Extracted material>
--- START ---

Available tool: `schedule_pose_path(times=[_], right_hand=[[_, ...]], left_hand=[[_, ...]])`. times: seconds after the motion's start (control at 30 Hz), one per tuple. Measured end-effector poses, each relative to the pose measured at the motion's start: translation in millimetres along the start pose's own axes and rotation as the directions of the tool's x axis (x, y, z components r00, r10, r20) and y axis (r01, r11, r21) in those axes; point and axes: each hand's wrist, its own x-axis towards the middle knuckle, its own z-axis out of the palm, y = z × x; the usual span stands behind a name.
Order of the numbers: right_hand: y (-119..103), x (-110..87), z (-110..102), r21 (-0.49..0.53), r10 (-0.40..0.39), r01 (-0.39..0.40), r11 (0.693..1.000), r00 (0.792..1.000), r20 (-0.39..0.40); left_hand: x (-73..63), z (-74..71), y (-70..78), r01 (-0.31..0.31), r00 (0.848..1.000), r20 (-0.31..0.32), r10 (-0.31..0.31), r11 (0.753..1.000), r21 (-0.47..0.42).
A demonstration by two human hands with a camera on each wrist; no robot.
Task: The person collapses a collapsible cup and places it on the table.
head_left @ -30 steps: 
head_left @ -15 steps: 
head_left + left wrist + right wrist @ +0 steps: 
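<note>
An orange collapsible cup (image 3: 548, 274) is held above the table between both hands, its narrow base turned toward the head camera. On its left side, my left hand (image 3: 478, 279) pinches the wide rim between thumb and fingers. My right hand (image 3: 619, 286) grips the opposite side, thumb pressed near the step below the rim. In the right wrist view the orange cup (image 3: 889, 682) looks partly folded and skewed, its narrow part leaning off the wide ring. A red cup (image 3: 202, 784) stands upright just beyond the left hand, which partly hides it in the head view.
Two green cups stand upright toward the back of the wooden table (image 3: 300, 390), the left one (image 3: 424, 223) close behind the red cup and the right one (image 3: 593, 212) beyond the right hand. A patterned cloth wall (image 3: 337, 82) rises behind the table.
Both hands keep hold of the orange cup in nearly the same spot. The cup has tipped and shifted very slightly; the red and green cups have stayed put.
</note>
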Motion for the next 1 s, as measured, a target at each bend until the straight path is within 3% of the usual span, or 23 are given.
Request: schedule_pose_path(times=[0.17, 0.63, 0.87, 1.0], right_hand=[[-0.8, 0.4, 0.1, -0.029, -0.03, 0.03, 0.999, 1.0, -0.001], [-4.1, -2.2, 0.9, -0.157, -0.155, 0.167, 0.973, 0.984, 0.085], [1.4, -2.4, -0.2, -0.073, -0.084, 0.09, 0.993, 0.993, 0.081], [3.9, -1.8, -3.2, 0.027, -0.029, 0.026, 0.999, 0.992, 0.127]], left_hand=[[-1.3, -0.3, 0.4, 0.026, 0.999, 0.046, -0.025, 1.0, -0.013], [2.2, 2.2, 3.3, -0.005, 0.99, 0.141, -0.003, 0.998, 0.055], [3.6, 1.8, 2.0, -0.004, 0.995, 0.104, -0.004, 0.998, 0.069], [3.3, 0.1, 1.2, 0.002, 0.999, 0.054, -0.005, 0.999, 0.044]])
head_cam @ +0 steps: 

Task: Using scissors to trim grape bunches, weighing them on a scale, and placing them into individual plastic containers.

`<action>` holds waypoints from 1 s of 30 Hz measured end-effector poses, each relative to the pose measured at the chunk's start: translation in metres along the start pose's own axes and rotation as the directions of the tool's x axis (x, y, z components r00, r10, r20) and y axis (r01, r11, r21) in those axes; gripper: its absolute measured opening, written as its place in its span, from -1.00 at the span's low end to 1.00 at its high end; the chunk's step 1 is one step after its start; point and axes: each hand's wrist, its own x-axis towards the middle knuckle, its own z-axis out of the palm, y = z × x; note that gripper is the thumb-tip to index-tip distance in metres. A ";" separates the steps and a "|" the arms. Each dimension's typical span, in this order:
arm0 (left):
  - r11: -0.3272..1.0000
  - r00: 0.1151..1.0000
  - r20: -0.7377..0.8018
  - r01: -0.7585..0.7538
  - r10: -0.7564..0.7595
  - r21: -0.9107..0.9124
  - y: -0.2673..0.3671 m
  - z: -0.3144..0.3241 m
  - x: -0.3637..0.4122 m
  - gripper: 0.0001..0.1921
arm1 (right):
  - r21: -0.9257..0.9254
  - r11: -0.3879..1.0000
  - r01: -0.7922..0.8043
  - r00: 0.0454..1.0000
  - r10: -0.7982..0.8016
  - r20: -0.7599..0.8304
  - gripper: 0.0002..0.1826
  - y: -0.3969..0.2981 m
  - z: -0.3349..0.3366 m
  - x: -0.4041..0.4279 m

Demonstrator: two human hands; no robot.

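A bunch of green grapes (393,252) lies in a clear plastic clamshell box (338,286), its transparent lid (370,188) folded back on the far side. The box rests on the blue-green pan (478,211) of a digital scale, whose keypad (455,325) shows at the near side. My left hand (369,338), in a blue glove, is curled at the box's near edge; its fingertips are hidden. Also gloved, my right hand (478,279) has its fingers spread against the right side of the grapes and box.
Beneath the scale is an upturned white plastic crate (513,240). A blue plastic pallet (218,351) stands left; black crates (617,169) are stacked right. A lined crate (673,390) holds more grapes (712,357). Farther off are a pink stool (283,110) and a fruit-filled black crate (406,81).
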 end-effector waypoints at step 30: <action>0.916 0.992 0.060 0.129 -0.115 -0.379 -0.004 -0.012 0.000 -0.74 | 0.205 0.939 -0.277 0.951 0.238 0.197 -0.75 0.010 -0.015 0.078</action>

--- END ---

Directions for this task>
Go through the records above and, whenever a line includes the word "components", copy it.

Answer box>
Available tool: `schedule_pose_path(times=[_], right_hand=[[_, ...]], left_hand=[[_, ...]])`. times: seconds after the motion's start (control at 30 Hz), one per tuple. Measured end-effector poses, each relative to the pose measured at the motion's start: translation in millimetres along the start pose's own axes and rotation as the directions of the tool's x axis (x, y, z components r00, r10, r20) and y axis (r01, r11, r21) in those axes; point and axes: each hand's wrist, its own x-axis towards the middle knuckle, its own z-axis out of the palm, y = z × x; the usual span stands behind a name.
`<action>` holds waypoints from 1 s of 30 Hz measured end-effector poses, each relative to the pose measured at the chunk's start: translation in metres along the start pose's own axes and rotation as the directions of the tool's x axis (x, y, z components r00, r10, r20) and y axis (r01, r11, r21) in those axes; gripper: its absolute measured opening, written as its place in its span, from -1.00 at the span's low end to 1.00 at its high end; the chunk's step 1 is one step after its start; point and axes: each hand's wrist, its own x-axis towards the middle knuckle, its own z-axis out of the palm, y = z × x; note that gripper is the thumb-tip to index-tip distance in metres. A ";" separates the steps and a "|" the arms. Each dimension's typical span, in this order:

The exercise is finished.